Key watch: Can BTC hold $110K support ahead of Friday’s PCE inflation data? Failure risks a retest of the 200-day SMA ($103,868).

Why is BTC’s price up today? (24/09/2025)

TLDR

Bitcoin rose 0.56% to $113,705 in the last 24h, recovering from a sharp liquidation-driven sell-off. Key drivers:

  1. Post-Liquidation Rebound – Market stabilized after $1.7B in long positions were liquidated on 23 September.

  2. Regulatory Momentum – SEC fast-tracking crypto ETFs and US-UK regulatory collaboration boosted sentiment.

  3. Institutional Accumulation – Firms like Strive added 5,816 BTC ($675M) to corporate reserves, tightening supply.

Deep Dive

1. Market Recovery After Liquidation (Bullish Impact)

Overview: Bitcoin plunged to ~$112,000 on 23 September, triggering the largest single-day long liquidation event of 2025 ($1.7B). This forced sell-off created oversold conditions, with the RSI14 dropping to 42.14 (neutral) by 24 September, attracting dip-buyers.

What this means: Extreme leverage unwinds often lead to short-term rebounds as markets recalibrate. The 0.56% recovery aligns with historical patterns where BTC stabilizes after liquidations, especially when macroeconomic triggers (e.g., Fed rate cuts) remain intact.

What to look out for: Sustained closes above the 38.2% Fibonacci retracement ($113,847) to confirm bullish momentum.

2. Regulatory Tailwinds (Mixed Impact)

Overview: The SEC’s new rule (18 September) allows expedited crypto ETF listings if they meet criteria, with Solana and XRP ETFs likely next. Simultaneously, the US and UK announced a joint task force to harmonize crypto regulations by March 2026.

What this means: While not directly BTC-focused, regulatory clarity reduces systemic risk for institutional investors. However, altcoin ETF speculation (e.g., XRP’s $37.75M debut) could divert short-term capital from Bitcoin.

3. Corporate Treasury Demand (Bullish Impact)

Overview: Strive’s $675M BTC purchase (22 September) exemplifies accelerating corporate adoption. Bitcoin exchange reserves are at 6-year lows, with ~15% of supply available for trading.

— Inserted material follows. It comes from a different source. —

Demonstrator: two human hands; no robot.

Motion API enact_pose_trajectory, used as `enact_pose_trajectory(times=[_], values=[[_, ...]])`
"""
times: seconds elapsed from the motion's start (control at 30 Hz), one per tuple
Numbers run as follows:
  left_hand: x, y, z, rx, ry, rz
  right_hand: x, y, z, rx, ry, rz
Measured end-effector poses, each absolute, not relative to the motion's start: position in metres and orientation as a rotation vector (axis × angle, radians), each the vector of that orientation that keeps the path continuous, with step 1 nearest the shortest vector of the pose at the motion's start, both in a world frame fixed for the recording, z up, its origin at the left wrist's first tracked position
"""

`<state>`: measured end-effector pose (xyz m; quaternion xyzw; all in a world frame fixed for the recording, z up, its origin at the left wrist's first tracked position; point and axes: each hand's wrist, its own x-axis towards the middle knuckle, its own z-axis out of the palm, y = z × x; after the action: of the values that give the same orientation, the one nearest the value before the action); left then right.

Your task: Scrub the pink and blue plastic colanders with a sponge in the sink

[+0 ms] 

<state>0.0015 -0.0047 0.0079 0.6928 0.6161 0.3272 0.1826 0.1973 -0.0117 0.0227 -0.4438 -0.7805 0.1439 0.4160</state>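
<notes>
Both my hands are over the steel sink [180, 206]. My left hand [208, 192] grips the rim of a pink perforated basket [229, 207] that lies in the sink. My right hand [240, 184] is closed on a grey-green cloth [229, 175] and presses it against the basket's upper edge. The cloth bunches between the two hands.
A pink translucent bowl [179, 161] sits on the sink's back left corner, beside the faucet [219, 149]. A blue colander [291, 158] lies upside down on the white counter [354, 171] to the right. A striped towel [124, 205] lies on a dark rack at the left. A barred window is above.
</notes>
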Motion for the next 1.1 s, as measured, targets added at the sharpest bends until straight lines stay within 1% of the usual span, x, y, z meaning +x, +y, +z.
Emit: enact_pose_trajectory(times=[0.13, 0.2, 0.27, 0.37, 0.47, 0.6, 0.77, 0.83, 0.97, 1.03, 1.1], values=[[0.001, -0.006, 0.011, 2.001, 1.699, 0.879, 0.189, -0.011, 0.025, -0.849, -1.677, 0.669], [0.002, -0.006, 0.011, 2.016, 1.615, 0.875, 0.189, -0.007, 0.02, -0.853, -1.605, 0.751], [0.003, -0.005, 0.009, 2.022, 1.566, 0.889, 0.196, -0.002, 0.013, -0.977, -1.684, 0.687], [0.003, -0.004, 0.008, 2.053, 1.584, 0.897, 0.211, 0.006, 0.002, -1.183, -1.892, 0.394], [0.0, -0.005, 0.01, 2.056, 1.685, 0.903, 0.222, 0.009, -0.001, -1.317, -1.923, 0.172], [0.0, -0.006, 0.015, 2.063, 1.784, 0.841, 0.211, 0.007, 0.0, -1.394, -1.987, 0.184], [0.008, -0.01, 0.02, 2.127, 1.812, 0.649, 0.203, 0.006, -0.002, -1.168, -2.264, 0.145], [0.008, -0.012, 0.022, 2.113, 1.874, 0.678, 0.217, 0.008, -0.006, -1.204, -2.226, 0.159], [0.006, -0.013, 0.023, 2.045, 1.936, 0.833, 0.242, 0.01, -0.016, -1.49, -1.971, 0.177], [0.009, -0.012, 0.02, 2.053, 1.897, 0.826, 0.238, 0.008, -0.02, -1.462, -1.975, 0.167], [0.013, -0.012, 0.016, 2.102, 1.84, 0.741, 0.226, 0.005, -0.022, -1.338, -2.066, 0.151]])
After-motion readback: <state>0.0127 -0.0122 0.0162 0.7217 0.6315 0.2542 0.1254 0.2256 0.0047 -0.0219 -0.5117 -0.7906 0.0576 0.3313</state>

What this means: Scarcity dynamics intensify as institutions and ETFs absorb ~10,000 BTC/month against a post-halving supply of ~164,250 BTC/year. This structural deficit supports prices despite volatility.

Conclusion

Bitcoin’s 24h gain reflects a technical rebound, regulatory optimism, and relentless institutional demand overshadowing liquidation-driven panic. While altcoin ETF buzz poses a minor headwind, BTC’s dominance (57.79%) suggests it remains the primary beneficiary of macro uncertainty.

Key watch: Can BTC hold $113,847 (38.2% Fib) to target $115,400 (23.6% Fib), or will profit-taking at resistance levels renew downward pressure?

CMC AI can make mistakes. Not financial advice.